(INPUT DATA)

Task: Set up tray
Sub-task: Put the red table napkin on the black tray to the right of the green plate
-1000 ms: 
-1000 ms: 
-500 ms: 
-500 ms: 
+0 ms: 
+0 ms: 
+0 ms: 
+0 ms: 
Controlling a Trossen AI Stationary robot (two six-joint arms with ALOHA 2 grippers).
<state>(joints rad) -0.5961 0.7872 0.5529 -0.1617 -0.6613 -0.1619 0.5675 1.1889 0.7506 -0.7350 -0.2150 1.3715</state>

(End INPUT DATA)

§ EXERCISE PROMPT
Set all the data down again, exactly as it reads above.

§ TASK ANSWER
Task: Set up tray
Sub-task: Put the red table napkin on the black tray to the right of the green plate
-1000 ms: 
-1000 ms: 
-500 ms: 
-500 ms: 
+0 ms: 
+0 ms: 
+0 ms: 
+0 ms: 
Controlling a Trossen AI Stationary robot (two six-joint arms with ALOHA 2 grippers).
<state>(joints rad) -0.5961 0.7872 0.5529 -0.1617 -0.6613 -0.1619 0.5675 1.1889 0.7506 -0.7350 -0.2150 1.3715</state>

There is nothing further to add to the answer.